Fala contraditória ao discurso

posicionamento de Lula às vésperas do encontro de ministros de Relações Exteriores pegou de surpresa que os pesquisadores acompanham a agenda do G20. Para os especialistas ouvidos pela DW, a fala do presidente joga contra a ambição do país em se tornar um mediador de peso nos conflitos internacionais.

“Infelizmente, isso atiça a polarização doméstica e internacional. E esta fala vai ser usada por todos e de todas as formas. Para o Itamaraty, o ministério de Relações Exteriores, o grupo que têm trabalhado numa agenda propositiva, esta discussão atravessa e atrapalha” , comenta Ana Elisa Saggioro Garcia, pesquisadora associada do Brics Policy Center,  que atua no comitê organizador do grupo de think tanks do G20.

Ainda assim, a crise diplomática entre Brasil e Israel – que não faz parte do grupo – não deve causar uma ruptura interna, como ocorreu em 2022. Naquele ano, o ataque russo à Ucrânia quase inviabilizou uma reunião dos líderes, já que muitos se opunham à presença do presidente russo, Vladimir Putin – o que deu trabalho para a Indonésia, então à frente da presidência rotativa .

“Havia muita tensão na ar e a declaração final foi muito genérica. Na Índia , no ano passado, isso já mudou. Neste ano, até por conta do surgimento de um novo conflito com impacto humanitário muito grave, o cenário será diferente, sem risco de implosão “, analisa Garcia, que também é professor de Relações Internacionais da Universidade Federal Rural do Rio de Janeiro.

Em busca das reformas

A prioridade no primeiro dia de reunião foi a discussão das reformas da governança global, como o Conselho de Segurança da ONU, afirmou o anfitrião Mauro Vieira. A entrada para o clube seleto é um pleito antigo do Brasil, que busca há décadas uma participação nos rumores do cenário internacional e quer dar mais protagonismo ao Sul Global.

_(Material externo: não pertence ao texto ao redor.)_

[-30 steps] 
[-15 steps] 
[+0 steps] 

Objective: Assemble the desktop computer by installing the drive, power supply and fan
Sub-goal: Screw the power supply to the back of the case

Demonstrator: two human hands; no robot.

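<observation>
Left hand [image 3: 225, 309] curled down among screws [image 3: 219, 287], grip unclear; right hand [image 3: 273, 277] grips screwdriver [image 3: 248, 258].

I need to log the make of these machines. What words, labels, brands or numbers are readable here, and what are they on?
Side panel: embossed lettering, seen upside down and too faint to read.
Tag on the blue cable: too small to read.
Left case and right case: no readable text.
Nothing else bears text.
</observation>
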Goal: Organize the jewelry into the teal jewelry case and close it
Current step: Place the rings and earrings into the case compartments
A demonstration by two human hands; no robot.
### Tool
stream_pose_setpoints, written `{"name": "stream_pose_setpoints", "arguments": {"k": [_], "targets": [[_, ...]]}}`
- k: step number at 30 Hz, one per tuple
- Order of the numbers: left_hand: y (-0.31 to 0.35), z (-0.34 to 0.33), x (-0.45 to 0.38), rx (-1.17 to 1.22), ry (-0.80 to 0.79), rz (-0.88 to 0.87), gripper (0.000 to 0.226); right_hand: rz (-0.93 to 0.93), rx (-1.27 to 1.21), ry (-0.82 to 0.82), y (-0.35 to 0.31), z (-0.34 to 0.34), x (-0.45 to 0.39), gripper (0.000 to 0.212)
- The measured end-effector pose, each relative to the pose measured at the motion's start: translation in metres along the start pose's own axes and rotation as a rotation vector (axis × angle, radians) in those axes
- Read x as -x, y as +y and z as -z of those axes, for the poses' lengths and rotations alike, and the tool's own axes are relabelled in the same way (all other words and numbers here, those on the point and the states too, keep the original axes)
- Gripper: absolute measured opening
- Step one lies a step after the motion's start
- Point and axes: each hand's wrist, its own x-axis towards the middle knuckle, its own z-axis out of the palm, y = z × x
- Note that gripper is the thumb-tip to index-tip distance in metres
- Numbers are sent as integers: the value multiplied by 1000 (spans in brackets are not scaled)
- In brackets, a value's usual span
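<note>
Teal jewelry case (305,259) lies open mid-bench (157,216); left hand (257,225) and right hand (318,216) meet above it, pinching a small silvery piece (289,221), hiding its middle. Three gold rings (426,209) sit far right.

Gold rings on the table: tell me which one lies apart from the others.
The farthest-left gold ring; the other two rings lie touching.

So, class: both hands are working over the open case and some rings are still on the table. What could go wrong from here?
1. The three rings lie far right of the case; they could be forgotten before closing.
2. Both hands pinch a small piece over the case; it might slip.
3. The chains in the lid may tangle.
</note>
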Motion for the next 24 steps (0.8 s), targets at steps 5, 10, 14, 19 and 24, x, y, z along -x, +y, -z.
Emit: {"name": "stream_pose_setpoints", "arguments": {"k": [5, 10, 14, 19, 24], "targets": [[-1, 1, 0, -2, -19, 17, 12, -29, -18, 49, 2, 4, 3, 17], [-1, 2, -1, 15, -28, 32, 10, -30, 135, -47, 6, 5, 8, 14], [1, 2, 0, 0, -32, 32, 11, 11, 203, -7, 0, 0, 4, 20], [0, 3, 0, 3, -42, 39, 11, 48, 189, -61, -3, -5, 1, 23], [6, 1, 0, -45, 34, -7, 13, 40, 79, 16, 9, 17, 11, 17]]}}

“O país deu passos atrás nesta presença global e agora Lula busca uma retomada. Mas hoje o mundo parece mais refratário a uma tentativa de mudança com tantos conflitos em andamento e uma situação econômica mundial ainda delicada no pós-pandemia. Não há muito ímpeto para reformas”, acredita Leandro Consentino, professor do Programa Avançado em Gestão Pública do Insper.

Criado em 2009 num contexto de crise econômica mundial para aperfeiçoar a governança financeira, o G20 passou de um grupo mais técnico a ator político. Aos poucos, a agenda se expandiu entrar até em pautas mais diversas.

“O G20 passou por esta transformação sem perder a relevância. Ele expandiu sua agenda para todos os temas, incluindo a questão das mudanças climáticas. Mas é muito difícil a presidência do Brasil conseguir chegar ao Conselho de Segurança. Todas as agendas de reforma são difíceis , mas esta é a mais difícil”, pontua Garcia.